▶ WORK INSTRUCTIONS
The lines needed are those below that contain the word "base"; copy each one.

▶ SUPPLIED MATERIAL
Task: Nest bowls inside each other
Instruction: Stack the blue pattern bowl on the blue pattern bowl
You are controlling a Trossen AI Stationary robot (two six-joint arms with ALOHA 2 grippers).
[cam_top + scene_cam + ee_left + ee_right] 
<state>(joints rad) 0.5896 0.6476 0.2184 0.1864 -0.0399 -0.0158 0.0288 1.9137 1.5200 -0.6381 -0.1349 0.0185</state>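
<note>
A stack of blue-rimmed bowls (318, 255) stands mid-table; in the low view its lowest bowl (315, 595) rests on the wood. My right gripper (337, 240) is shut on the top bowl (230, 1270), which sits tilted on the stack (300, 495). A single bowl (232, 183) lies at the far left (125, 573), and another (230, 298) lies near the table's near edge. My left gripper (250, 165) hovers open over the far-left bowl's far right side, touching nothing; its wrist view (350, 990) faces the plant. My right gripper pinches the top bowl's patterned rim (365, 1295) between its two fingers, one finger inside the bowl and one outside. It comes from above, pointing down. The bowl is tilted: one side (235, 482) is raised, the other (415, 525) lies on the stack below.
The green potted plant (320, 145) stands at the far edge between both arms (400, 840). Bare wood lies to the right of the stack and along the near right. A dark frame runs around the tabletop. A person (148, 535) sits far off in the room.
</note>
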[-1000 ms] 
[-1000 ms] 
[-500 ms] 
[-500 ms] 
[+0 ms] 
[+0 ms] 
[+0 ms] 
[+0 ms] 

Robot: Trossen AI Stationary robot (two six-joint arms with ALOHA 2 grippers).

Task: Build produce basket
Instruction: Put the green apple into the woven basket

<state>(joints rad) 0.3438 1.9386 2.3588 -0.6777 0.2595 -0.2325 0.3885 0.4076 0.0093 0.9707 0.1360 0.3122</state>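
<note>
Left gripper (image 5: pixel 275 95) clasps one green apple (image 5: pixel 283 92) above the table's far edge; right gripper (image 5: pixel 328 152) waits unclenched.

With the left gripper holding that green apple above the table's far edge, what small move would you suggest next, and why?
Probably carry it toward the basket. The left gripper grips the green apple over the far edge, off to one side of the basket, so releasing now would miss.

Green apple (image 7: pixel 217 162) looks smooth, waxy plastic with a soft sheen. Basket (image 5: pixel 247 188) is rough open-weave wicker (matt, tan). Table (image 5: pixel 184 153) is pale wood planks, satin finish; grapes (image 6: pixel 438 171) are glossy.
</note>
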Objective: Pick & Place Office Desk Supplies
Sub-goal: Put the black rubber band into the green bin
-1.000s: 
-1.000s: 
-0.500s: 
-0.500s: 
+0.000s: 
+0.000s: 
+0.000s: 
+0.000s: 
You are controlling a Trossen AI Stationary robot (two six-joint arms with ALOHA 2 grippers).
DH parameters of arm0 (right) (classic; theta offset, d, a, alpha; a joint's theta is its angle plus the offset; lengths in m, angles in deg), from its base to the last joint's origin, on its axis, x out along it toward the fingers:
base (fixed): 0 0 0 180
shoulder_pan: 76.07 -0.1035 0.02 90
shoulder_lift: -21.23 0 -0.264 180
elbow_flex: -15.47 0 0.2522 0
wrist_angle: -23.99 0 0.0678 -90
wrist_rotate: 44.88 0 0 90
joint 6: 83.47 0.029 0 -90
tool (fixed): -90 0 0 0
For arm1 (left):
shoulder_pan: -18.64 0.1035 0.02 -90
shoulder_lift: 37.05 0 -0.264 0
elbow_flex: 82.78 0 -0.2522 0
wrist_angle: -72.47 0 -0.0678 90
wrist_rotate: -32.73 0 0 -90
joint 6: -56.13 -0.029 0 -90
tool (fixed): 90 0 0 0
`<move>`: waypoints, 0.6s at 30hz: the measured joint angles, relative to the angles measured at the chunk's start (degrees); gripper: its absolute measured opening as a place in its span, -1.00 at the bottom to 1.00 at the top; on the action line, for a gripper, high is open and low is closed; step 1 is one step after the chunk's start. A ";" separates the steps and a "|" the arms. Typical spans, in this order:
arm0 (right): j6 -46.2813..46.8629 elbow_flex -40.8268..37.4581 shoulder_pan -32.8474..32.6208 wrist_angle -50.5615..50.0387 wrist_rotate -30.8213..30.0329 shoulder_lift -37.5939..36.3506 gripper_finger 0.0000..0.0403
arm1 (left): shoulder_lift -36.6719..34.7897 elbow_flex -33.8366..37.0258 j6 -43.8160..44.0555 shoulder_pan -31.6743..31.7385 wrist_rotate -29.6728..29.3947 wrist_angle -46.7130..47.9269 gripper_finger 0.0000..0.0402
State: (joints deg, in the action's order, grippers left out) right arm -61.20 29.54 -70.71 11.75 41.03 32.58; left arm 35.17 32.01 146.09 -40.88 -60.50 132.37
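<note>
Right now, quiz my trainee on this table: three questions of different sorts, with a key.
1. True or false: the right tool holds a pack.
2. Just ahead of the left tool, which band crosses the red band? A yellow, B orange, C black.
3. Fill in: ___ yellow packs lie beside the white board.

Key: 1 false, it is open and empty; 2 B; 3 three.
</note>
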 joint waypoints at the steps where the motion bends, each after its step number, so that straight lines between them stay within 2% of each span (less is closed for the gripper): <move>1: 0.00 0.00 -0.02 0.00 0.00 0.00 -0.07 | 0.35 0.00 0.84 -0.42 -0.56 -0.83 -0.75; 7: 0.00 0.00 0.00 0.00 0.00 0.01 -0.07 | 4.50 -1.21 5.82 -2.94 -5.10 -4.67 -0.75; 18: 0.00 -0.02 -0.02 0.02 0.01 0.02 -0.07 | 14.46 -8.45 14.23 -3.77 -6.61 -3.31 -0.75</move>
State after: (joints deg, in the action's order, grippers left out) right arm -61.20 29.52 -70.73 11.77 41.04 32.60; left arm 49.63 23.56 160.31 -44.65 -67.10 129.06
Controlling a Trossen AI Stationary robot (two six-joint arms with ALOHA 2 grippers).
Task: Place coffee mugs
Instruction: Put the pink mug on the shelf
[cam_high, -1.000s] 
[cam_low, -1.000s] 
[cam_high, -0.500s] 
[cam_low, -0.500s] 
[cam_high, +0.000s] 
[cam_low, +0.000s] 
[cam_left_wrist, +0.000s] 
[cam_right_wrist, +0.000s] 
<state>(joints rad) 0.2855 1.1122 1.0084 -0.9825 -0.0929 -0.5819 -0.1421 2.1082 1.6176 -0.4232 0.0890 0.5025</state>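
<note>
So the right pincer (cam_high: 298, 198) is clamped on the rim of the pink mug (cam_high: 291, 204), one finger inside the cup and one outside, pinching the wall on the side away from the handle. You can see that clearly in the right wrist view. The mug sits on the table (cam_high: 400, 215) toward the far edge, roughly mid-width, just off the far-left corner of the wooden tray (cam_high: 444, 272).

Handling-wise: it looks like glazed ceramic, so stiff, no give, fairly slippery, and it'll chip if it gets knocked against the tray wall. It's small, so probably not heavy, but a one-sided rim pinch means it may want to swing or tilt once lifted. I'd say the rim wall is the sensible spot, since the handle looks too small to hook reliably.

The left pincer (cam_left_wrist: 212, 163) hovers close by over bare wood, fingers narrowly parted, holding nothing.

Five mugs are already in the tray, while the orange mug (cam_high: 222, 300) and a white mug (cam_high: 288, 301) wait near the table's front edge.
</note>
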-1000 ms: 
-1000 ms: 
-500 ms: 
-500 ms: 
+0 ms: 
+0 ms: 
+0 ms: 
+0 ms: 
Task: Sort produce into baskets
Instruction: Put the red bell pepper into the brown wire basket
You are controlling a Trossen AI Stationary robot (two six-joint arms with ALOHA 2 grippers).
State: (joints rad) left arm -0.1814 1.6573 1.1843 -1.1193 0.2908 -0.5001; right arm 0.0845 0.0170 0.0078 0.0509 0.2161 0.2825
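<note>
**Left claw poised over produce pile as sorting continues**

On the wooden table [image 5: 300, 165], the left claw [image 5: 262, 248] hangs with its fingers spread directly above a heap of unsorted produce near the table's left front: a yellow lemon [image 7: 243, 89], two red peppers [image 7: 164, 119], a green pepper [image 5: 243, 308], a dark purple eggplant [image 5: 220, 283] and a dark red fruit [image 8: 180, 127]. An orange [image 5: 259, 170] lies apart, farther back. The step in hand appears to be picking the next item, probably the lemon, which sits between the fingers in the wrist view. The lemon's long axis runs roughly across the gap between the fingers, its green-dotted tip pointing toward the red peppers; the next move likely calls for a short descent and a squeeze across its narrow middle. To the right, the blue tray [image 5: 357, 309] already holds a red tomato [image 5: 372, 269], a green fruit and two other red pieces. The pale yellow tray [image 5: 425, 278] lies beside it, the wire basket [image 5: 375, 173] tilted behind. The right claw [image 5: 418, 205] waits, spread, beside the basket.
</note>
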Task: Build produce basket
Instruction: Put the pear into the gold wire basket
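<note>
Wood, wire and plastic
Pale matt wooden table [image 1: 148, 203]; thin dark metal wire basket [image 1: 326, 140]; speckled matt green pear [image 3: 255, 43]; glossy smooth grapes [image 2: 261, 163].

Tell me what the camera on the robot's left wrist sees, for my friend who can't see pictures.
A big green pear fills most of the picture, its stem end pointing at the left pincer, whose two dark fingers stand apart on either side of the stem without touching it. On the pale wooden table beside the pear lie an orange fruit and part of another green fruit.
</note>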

▶ RESPONSE TO THE EXERCISE
DH parameters of arm0 (right) (classic; theta offset, d, a, alpha; a joint's theta is its angle plus the offset; lengths in m, angles in deg), from its base to the last joint's origin, on its axis, x out along it toward the fingers:
base (fixed): 0 0 0 180

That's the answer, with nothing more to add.